Civil Rights Act, LGBTQ, sex discrimination, sexual orientation, gender identity, employment


Bostock held that Title VII of the Civil Rights Act of 1964's proscription against sex discrimination also encompasses claims of sexual orientation and gender identity discrimination. Green lauded the Court's opinion for several reasons. Prior to Bostock, LGBTQ individuals grappling with workplace discrimination faced a patchwork of protections that depended on geographic location. Most states, like Ohio, do not protect employees from discrimination on the basis of sexual orientation or gender identity. Bostock provides employees such protection as long as they work for an employer that falls within the scope of Title VII. Green also notes the significance of Bostock in light of Obergefell v. Hodges, which barred states from prohibiting same-sex couples from marrying. Bostock makes Obergefell even more meaningful because employees no longer have to fear being fired for exercising their constitutional right to marry.
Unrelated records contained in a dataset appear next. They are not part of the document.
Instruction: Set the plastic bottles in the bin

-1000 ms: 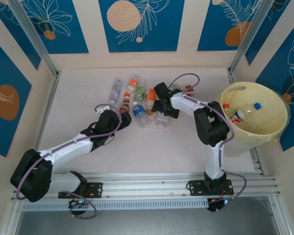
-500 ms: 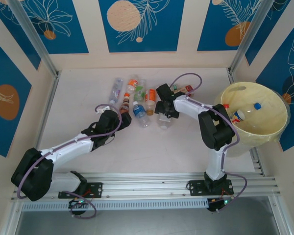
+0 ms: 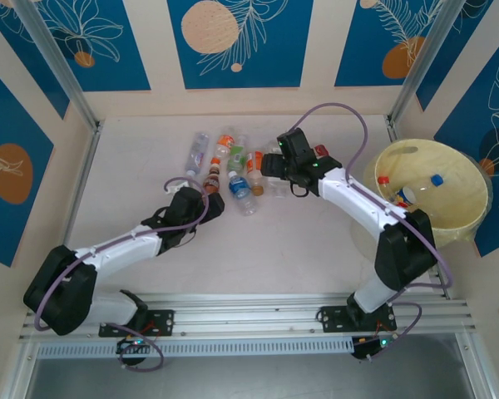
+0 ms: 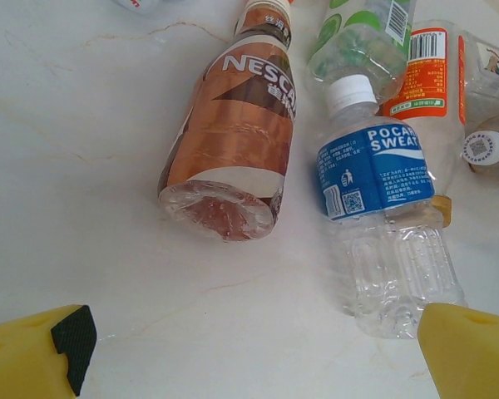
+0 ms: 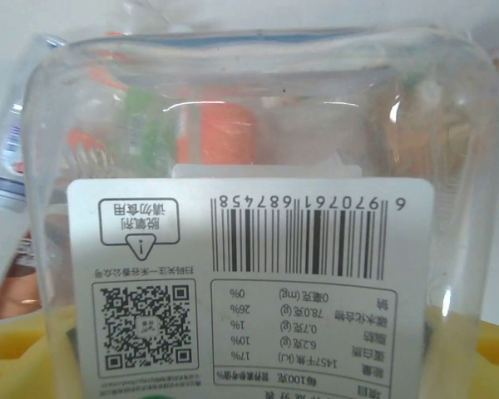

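While right end effector (image 3: 276, 170), jaws just narrowed, is gripping clear bottle (image 5: 249, 125), left end effector (image 4: 254, 349) is hanging open; carrying to bin (image 3: 474, 179) at right coming next.

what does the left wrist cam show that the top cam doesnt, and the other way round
Left wrist: readable print, Nescafe on the brown bottle and Pocari Sweat on the blue-labelled bottle, plus the brown one's crumpled base. Top external: the whole layout, the bin at the right with bottles inside, and the right gripper gripping a clear bottle at the pile. Both: those two bottles lying on the table just ahead of the open left gripper.
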`<state>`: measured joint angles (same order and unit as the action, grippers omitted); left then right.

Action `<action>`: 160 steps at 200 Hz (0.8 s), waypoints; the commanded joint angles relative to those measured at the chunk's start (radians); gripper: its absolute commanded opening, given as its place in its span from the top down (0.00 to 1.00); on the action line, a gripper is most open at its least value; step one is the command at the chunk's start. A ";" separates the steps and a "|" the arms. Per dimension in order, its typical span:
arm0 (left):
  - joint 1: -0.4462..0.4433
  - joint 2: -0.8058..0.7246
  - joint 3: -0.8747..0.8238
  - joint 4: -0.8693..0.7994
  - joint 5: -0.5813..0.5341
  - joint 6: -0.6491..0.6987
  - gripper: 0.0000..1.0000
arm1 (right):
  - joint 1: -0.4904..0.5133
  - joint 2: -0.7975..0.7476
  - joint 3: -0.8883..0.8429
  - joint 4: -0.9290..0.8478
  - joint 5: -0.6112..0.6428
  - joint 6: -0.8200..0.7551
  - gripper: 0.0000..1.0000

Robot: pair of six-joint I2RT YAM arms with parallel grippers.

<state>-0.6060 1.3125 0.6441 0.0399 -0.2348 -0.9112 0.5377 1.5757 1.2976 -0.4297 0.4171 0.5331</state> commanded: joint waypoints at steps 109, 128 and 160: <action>0.015 0.018 0.036 0.011 0.031 -0.019 0.00 | 0.028 -0.364 0.007 -0.013 -0.096 -0.293 1.00; 0.018 0.016 0.043 0.006 0.026 0.009 0.00 | 0.027 -0.424 0.012 -0.021 -0.100 -0.330 1.00; 0.028 -0.008 0.049 -0.016 0.002 0.044 0.00 | 0.004 -0.524 0.014 -0.053 -0.050 -0.364 1.00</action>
<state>-0.6003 1.3254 0.6651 0.0360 -0.2169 -0.9043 0.5579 1.1358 1.2762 -0.4583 0.3508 0.2302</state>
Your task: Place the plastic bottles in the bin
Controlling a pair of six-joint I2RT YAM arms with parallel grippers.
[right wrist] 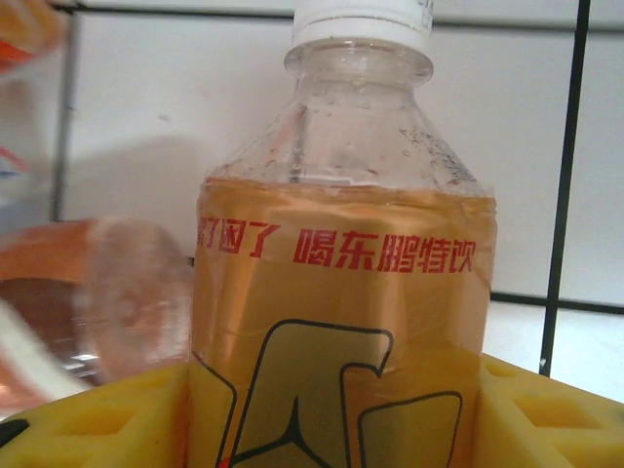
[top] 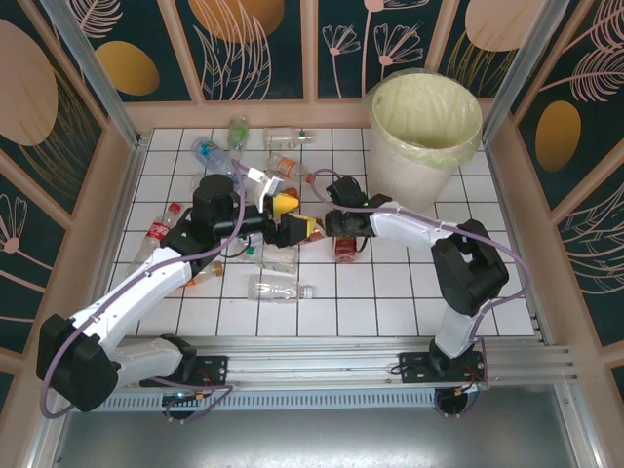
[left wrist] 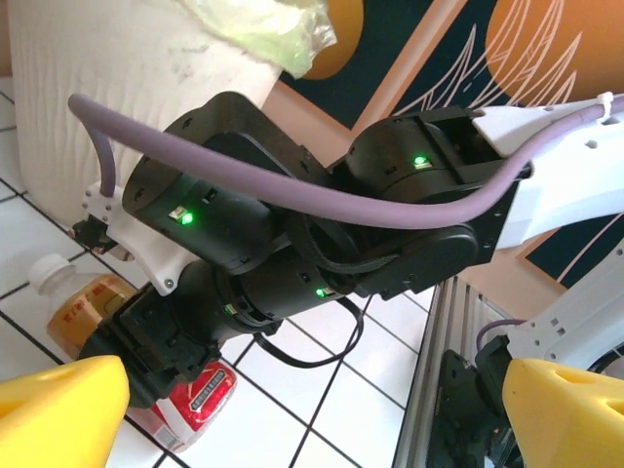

While Bostock is momentous, Green explains that because the decision is limited to employment, LGBTQ individuals continue to lack important protections in other areas, such as public accommodations. Bostock also leaves several other issues unresolved. For these and other reasons, Green argues that advocates should continue to push for legislation at the federal and state levels, specifically addressing issues of importance to LGBTQ individuals.